The Free Market Fairy Fails Lehman

Joe Gregorio

Bloomberg:

In the biggest reshaping of the financial industry since the Great Depression, two of Wall Street's most storied firms, Merrill Lynch & Co. and Lehman Brothers Holdings Inc., headed toward extinction.

The phrase "since the Great Depression" is just classic, you know, since all of this started when Free Market Fairy believers of all stripes decided to lift, what were they called again, oh yeah, "Depression-era regulations" on banks and investment firms. The whole thing was spearheaded by Phil Gramm, passed by a Republican congress and signed into law by Bill Clinton. The rest of the article is what typically passes for journalism these days, an "oh gosh, how did this happen?" piece, when the outcome was as inevitable as a brickwall across a highway.

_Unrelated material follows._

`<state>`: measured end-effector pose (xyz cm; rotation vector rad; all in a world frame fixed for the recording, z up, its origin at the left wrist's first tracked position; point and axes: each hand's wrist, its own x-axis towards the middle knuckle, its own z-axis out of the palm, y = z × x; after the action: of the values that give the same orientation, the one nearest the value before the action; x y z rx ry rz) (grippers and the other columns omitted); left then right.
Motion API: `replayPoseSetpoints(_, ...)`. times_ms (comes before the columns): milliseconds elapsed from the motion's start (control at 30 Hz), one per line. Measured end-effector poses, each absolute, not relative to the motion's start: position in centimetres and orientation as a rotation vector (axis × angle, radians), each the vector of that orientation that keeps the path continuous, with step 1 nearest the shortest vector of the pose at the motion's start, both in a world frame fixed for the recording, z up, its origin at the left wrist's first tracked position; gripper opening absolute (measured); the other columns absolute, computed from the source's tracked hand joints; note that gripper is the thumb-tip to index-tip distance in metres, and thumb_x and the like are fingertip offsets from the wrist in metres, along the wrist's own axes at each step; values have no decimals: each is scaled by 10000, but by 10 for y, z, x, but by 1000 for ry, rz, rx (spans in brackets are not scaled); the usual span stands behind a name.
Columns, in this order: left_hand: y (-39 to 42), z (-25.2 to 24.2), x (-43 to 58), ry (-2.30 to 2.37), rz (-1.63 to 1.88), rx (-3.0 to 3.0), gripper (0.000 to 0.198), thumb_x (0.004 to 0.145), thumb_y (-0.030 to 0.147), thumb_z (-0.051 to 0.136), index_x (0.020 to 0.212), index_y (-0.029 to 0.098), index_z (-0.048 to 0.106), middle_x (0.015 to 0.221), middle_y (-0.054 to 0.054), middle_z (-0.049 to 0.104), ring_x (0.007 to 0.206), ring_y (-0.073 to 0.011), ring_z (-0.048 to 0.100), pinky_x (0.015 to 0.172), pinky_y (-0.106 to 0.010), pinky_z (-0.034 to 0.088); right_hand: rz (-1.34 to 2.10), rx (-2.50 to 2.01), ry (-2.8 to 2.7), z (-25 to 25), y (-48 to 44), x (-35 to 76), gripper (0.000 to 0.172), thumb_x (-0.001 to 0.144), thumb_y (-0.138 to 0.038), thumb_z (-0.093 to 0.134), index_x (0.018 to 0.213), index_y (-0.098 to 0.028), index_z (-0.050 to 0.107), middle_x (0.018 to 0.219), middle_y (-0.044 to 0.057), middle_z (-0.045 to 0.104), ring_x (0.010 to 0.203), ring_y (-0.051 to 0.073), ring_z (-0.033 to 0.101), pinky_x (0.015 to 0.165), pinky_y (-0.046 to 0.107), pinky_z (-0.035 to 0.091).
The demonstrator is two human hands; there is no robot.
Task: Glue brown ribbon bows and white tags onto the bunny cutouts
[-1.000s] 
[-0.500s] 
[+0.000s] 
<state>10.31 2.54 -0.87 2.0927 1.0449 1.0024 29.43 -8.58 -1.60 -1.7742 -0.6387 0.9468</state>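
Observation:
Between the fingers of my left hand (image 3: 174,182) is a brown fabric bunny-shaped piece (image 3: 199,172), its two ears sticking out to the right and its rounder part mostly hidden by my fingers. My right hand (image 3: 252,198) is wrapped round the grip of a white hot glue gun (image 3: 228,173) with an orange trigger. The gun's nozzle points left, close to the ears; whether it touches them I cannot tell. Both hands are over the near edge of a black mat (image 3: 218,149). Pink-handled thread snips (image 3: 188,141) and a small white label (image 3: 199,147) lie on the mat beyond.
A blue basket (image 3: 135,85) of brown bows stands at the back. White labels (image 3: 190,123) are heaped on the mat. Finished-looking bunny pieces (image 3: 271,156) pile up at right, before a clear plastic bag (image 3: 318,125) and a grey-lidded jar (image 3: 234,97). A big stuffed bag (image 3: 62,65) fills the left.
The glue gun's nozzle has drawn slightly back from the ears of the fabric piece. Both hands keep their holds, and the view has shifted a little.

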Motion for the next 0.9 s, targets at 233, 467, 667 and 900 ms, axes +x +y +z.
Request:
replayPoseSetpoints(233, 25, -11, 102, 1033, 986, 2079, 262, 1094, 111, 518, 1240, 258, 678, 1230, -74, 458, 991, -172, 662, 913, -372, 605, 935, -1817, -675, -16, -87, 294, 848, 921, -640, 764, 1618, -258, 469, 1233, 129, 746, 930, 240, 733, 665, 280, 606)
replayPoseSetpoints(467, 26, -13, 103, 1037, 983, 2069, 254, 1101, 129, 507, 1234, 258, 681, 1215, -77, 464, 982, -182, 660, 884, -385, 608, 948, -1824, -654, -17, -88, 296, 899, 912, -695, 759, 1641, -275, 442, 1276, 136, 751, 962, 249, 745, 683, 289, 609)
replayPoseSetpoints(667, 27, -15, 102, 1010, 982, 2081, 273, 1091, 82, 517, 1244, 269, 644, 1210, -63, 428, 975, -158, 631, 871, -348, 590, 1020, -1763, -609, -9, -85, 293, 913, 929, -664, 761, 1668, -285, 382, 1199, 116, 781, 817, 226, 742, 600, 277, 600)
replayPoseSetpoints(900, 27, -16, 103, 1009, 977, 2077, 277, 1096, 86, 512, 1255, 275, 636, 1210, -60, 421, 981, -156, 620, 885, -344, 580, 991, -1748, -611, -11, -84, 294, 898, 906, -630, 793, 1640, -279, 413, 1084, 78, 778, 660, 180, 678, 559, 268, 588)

I'm sort of flabbergasted by the "no one saw this coming" angle. For the last several years, Paul Krugman wrote a New York Times column at least once a month about how a train wreck was inevitable.

Of course at the time he was labeled "shrill" and "alarmist".

Posted by Bill Higgins on 2008-09-15

i'm not sure i grok the idea of your Free Market Fairy in this case. shouldn't businesses be free to fail in a free market? isn't that what happened? is there a reason you never post anything on the failure of government to regulate 'just right?' or how regulatory capture impedes fair competition? a sense a bit of a confirmation bias in your own reporting. (i'm not free of it myself.)

Posted by unacoder on 2008-09-15

unacoder: yes, but I presume they shouldn't take the whole industry down with them?